Source data below:

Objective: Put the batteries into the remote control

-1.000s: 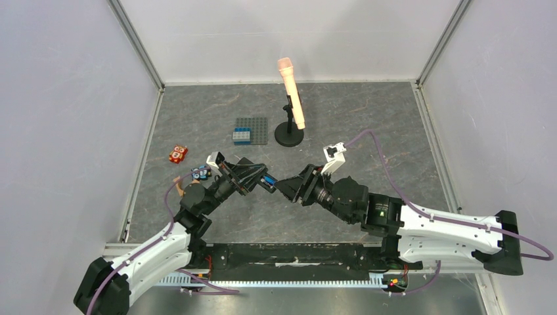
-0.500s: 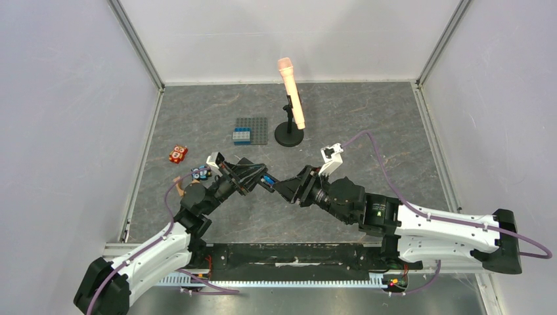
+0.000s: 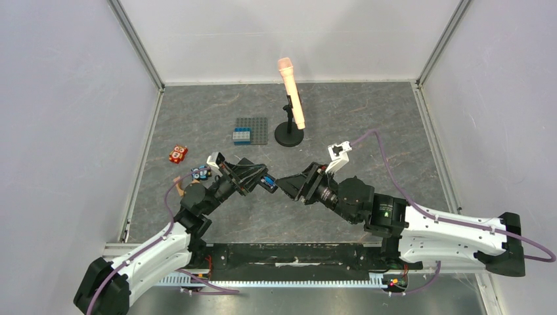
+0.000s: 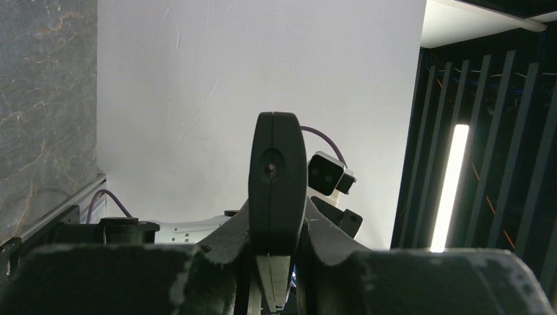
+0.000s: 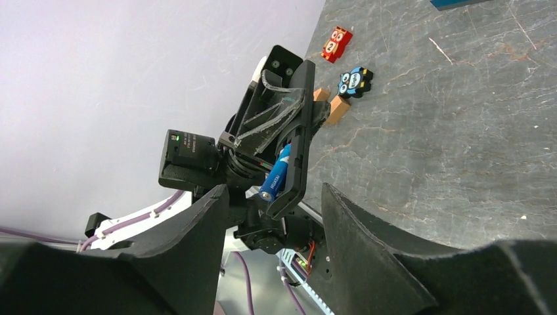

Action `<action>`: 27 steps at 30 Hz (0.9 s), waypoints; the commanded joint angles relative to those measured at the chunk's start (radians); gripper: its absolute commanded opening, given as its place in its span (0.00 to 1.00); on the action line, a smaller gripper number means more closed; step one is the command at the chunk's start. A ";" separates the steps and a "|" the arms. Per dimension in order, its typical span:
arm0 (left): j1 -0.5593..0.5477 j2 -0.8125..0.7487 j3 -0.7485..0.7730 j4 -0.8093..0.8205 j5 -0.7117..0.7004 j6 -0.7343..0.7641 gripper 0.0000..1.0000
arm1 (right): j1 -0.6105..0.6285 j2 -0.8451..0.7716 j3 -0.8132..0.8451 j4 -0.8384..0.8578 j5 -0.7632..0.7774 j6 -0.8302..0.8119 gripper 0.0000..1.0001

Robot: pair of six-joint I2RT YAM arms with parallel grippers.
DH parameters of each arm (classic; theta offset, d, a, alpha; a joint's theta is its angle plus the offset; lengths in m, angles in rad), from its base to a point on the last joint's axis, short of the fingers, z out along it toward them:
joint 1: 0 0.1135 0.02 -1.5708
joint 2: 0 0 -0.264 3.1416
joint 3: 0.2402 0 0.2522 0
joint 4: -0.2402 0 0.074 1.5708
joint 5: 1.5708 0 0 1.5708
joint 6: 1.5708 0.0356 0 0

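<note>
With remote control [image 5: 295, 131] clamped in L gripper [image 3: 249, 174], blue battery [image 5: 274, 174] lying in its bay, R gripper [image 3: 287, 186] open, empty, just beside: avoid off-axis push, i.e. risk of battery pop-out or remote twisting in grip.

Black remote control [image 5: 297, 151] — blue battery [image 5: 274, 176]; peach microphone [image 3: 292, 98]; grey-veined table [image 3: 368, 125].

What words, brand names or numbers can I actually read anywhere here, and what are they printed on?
No text reads clearly anywhere.
Blue battery lying along the remote control: white print along its side, too blurred to read.
Red block and blue block: cartoon faces only, no words.
</note>
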 commanded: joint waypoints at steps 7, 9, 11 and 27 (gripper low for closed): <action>-0.003 -0.008 0.047 0.048 -0.002 -0.012 0.02 | 0.002 0.023 0.021 0.003 0.018 -0.013 0.51; -0.003 -0.008 0.050 0.049 0.000 -0.011 0.02 | 0.002 0.029 0.030 -0.010 0.021 -0.016 0.50; -0.003 -0.011 0.050 0.048 -0.001 -0.012 0.02 | 0.002 0.040 0.040 -0.040 0.030 -0.015 0.49; -0.003 -0.048 0.044 0.015 0.023 0.010 0.02 | -0.002 0.063 0.051 -0.076 0.094 0.021 0.46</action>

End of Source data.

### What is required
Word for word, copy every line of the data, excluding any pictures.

### Task output
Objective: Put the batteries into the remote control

-1.000s: 
-0.500s: 
+0.000s: 
+0.000s: 
+0.000s: 

Action `<action>`: 27 steps at 30 Hz (0.9 s), waypoints; the commanded joint angles relative to those measured at the chunk's start (radians); gripper: its absolute commanded opening, given as its place in its span (0.00 to 1.00); on the action line, a smaller gripper number means more closed; step one is the command at the chunk's start. A ";" separates the steps and a "|" the arms. Per dimension in order, its typical span:
arm0 (left): j1 -0.5593..0.5477 j2 -0.8125..0.7487 j3 -0.7485..0.7730 j4 -0.8093..0.8205 j5 -0.7117..0.7004 j6 -0.7343..0.7641 gripper 0.0000..1.0000
arm1 (right): j1 -0.6105..0.6285 j2 -0.8451..0.7716 j3 -0.8132..0.8451 j4 -0.8384..0.8578 j5 -0.7632..0.7774 j6 -0.8302..0.8119 gripper 0.0000..1.0001

Robot: pair of six-joint I2RT YAM arms with parallel grippers.
DH parameters of each arm (classic; theta offset, d, a, alpha; a joint's theta is its angle plus the offset; lengths in m, angles in rad), from its base to a point on the last joint's axis, short of the fingers, z out along it toward them:
joint 1: 0 0.1135 0.02 -1.5708
joint 2: 0 0 -0.264 3.1416
joint 3: 0.2402 0 0.2522 0
joint 4: -0.2402 0 0.074 1.5708
joint 5: 1.5708 0 0 1.5708
joint 6: 1.5708 0.0356 0 0

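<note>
With remote control [image 5: 295, 131] clamped in L gripper [image 3: 249, 174], blue battery [image 5: 274, 174] lying in its bay, R gripper [image 3: 287, 186] open, empty, just beside: avoid off-axis push, i.e. risk of battery pop-out or remote twisting in grip.

Black remote control [image 5: 297, 151] — blue battery [image 5: 274, 176]; peach microphone [image 3: 292, 98]; grey-veined table [image 3: 368, 125].

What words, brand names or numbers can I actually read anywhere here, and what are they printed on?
No text reads clearly anywhere.
Blue battery lying along the remote control: white print along its side, too blurred to read.
Red block and blue block: cartoon faces only, no words.
</note>
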 commanded: joint waypoints at steps 7, 9, 11 and 27 (gripper low for closed): <action>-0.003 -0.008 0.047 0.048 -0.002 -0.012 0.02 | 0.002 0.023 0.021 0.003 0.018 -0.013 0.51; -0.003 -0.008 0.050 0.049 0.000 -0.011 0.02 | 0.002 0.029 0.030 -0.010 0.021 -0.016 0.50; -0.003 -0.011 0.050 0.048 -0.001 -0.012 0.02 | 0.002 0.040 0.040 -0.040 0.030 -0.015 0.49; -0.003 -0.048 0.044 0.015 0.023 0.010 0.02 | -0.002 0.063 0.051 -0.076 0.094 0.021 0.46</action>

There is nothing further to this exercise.